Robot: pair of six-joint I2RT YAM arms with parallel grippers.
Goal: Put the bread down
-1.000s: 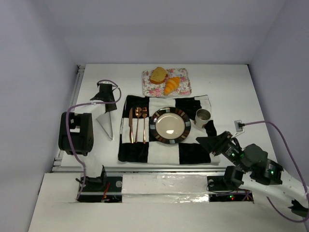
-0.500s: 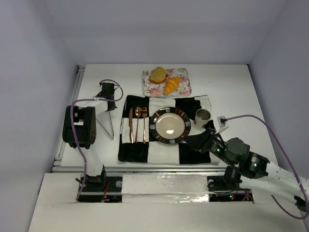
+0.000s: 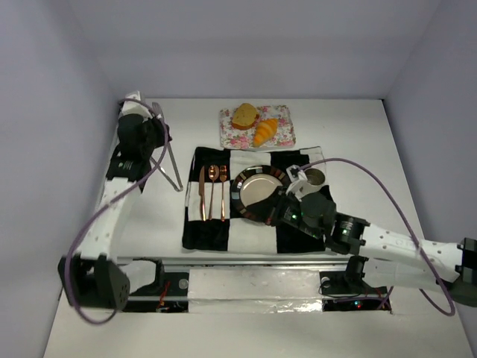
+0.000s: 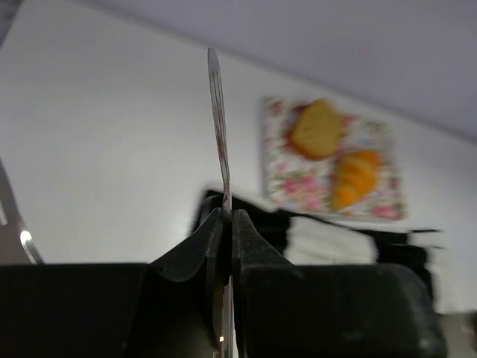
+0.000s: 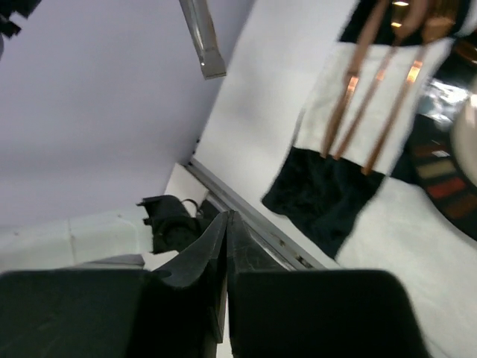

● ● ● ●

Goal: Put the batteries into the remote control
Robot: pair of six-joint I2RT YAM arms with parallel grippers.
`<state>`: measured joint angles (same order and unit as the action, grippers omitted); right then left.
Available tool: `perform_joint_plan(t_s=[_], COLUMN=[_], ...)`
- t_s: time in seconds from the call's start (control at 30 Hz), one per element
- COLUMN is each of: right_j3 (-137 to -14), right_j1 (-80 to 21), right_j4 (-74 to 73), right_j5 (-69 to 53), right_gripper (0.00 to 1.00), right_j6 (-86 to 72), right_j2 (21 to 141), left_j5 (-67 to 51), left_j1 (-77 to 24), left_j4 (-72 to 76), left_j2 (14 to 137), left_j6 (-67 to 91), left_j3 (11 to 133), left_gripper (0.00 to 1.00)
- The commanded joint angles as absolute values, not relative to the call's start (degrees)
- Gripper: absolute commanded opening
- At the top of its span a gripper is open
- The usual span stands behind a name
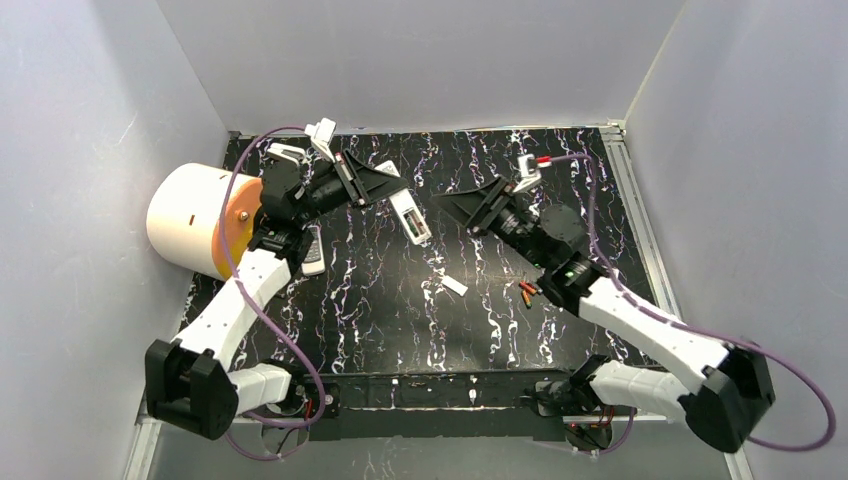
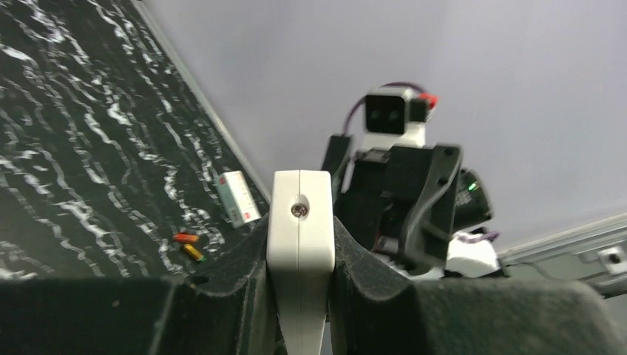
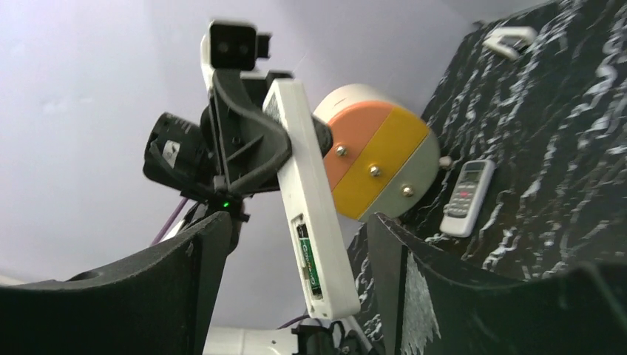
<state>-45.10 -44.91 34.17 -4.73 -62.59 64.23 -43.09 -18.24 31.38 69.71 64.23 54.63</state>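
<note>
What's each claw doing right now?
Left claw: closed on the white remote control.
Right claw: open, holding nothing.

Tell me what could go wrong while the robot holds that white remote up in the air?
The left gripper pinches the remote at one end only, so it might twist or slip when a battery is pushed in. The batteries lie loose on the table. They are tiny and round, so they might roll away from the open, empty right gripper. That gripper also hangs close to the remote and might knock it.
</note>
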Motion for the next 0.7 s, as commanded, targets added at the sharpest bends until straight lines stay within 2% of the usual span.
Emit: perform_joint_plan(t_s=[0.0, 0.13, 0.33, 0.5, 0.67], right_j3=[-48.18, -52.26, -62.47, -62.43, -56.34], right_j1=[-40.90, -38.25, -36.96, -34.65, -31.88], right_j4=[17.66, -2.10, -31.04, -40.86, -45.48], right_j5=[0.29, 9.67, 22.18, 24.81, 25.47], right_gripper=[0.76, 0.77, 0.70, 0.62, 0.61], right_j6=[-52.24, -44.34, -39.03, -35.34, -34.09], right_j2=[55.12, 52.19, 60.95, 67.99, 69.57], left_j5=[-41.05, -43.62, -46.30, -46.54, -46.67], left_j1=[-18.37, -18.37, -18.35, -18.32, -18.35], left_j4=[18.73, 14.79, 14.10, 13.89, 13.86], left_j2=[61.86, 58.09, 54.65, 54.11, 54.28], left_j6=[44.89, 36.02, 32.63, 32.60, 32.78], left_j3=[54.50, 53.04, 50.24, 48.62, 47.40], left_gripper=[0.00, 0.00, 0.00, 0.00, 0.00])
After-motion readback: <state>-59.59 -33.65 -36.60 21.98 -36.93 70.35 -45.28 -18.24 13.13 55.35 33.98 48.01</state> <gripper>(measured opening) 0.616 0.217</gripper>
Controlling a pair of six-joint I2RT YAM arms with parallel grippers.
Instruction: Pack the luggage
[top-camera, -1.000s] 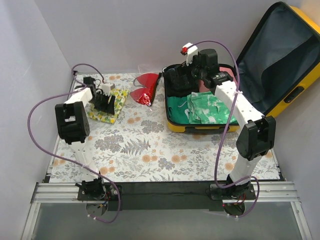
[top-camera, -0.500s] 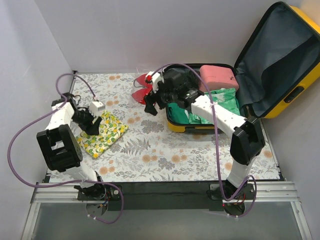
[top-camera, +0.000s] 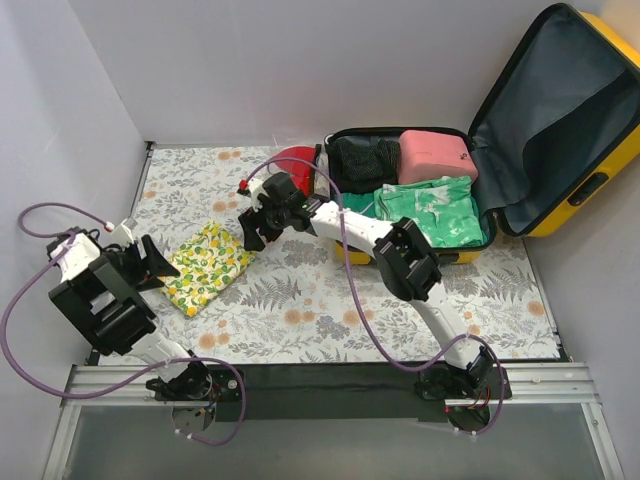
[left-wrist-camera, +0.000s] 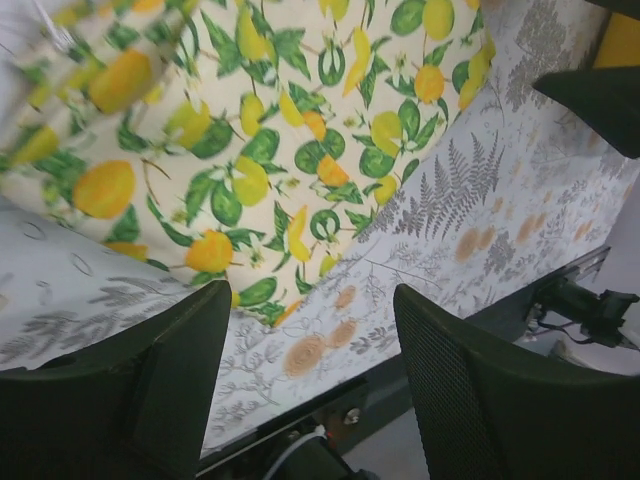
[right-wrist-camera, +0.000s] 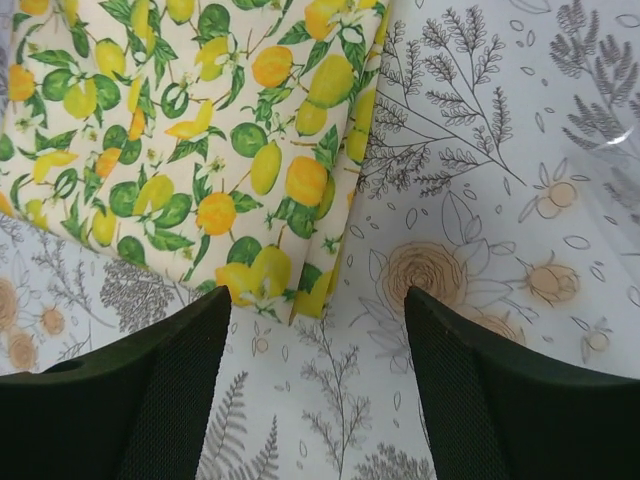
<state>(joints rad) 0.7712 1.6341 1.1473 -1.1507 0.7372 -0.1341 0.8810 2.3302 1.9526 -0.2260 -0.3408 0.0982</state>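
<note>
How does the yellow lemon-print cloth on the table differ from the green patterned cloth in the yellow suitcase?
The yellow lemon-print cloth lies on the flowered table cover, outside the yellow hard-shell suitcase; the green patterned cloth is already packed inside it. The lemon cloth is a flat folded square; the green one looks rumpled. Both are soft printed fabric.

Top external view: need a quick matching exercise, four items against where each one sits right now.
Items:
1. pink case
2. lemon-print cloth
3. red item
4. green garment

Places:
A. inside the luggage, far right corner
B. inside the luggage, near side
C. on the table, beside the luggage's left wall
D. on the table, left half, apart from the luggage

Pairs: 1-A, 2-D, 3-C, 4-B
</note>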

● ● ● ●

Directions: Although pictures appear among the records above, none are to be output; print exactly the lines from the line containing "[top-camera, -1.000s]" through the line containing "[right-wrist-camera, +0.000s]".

Solution for this task:
[top-camera, -1.000s] 
[top-camera, -0.500s] 
[top-camera, +0.000s] 
[left-wrist-camera, +0.000s] 
[right-wrist-camera, +0.000s] 

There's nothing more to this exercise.